Avec le NEMP 2.0 et les bons conseils, vous pouvez vous frayer un chemin à travers les complexités et les incertitudes posées par cette catégorie de contaminants et parvenir à une solution pratique qui non seulement satisfait aux exigences réglementaires et de conformité actuelles et limite les responsabilités futures, mais assure également un environnement plus sûr et plus sain pour les générations futures.
Ressources utiles :
- Mise à jour de l’arbre décisionnel du plan d’échantillonnage [NEMP 2.0 – Section 12.1.2 (en anglais)]
- Liste de vérification pour le stockage des produits chimiques inutilisés contenant des SPFA [NEMP 2.0 – Annexe E (en anglais)]

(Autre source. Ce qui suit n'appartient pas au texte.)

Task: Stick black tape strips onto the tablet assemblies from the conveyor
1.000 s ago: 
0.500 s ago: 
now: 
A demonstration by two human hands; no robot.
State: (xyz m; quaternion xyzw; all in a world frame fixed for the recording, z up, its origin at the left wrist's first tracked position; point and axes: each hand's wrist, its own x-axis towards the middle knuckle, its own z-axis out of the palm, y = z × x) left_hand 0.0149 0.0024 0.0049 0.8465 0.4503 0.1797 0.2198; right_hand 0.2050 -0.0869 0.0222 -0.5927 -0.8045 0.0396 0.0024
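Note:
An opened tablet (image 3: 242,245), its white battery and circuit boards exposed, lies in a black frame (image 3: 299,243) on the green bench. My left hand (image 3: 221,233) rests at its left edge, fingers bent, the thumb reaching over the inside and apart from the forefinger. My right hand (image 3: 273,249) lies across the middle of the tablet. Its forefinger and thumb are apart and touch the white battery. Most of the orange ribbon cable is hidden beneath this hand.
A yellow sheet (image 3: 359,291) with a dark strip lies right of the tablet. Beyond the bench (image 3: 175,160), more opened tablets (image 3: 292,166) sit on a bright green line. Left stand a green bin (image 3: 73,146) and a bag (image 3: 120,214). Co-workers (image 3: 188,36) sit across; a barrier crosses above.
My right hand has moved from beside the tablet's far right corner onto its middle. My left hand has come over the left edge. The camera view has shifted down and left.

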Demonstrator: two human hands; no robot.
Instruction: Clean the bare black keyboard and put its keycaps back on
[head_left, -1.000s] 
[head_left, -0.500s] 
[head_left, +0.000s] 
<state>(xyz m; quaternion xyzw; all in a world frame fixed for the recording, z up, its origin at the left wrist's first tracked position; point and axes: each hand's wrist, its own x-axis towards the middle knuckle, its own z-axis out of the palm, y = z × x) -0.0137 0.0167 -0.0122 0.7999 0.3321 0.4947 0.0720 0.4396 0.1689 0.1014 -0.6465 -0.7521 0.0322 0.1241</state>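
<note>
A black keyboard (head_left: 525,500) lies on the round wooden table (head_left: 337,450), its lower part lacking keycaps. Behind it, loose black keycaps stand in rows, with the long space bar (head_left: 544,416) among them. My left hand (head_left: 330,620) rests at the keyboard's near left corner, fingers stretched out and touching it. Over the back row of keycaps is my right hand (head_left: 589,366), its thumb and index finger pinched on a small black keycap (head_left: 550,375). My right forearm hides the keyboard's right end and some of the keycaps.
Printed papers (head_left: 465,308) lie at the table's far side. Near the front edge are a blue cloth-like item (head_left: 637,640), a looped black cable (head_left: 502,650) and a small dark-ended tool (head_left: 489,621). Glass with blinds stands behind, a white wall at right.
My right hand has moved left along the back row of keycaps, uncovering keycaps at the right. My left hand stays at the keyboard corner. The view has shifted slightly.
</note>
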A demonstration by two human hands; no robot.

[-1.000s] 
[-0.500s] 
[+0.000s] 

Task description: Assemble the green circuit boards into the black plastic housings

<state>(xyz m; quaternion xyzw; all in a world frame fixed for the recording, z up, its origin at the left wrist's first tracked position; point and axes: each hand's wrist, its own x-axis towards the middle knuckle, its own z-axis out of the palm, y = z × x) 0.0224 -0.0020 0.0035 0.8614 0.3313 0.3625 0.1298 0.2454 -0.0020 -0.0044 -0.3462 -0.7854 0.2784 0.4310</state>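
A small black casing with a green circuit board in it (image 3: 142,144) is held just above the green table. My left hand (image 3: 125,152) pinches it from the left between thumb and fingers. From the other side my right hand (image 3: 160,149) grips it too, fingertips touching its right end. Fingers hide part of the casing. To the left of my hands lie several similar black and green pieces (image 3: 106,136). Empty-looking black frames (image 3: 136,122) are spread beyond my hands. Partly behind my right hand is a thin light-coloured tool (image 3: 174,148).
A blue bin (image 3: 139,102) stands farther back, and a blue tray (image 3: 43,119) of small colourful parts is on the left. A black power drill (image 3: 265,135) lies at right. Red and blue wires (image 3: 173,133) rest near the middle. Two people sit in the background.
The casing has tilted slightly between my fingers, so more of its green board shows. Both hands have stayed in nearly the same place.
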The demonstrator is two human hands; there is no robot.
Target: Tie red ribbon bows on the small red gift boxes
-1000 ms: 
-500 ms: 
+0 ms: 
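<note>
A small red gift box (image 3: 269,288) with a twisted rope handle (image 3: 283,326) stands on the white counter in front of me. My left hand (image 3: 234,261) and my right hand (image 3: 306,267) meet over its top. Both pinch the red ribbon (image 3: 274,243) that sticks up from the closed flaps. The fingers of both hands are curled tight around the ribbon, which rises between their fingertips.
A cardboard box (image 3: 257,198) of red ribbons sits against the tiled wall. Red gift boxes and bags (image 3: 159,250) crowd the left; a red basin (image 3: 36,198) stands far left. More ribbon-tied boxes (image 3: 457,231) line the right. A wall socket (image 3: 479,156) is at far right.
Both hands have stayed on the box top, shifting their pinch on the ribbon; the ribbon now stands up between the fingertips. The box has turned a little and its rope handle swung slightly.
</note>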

- Matrice basée sur les risques concernant la durée du stockage et les exigences de conception détaillées [NEMP 2.0 – Tableau 6 (en anglais) Section 10.1]
- Modèle de cadre de gestion des SPFA pour les services de distribution d’eau [NEMP 2.0 – Annexe D (en anglais)]
À propos des auteurs
Greg Stratton est spécialiste en chef de l’environnement chez WSP et réside à Canberra, en Australie. Il compte plus de 20 ans d’expérience dans un large éventail de projets environnementaux et dirige régulièrement des équipes multidisciplinaires qui réalisent des projets complexes d’évaluation et d’assainissement de sites. L’expérience de Greg Stratton en matière de projets comprend des sites touchés par des contaminants conventionnels, non conventionnels et émergents présents dans des environnements en mer et sur terre. Greg Stratton est actuellement le responsable de la communauté technique de WSP pour l’Asie-Pacifique en matière d’enquête et d’assainissement des sites de SPFA. Son expérience des SPFA comprend des évaluations détaillées des sites, l’évaluation des risques pour la santé humaine et l’écologie, l’assainissement et la gestion des matériaux.
Matthew James est spécialiste en chef de l’environnement chez WSP et réside à Sydney, en Australie. Il dirige les services consultatifs du gouvernement et de l’environnement pour WSP en Nouvelle-Galles du Sud. Son expérience en matière de SPFA comprend des évaluations de terrains contaminés, la conception d’échantillonnages et des conseils stratégiques aux clients. Matthew a également une expérience de la réglementation des SPFA, de l’élaboration de politiques, de l’évaluation des risques et de la direction (gouvernement de Nouvelle-Galles du Sud). Ses expériences de liaison avec les parties prenantes ont inclus de multiples agences (État, Commonwealth et EnHealth), des sociétés et des communautés à travers la Nouvelle-Galles du Sud et l’Australie.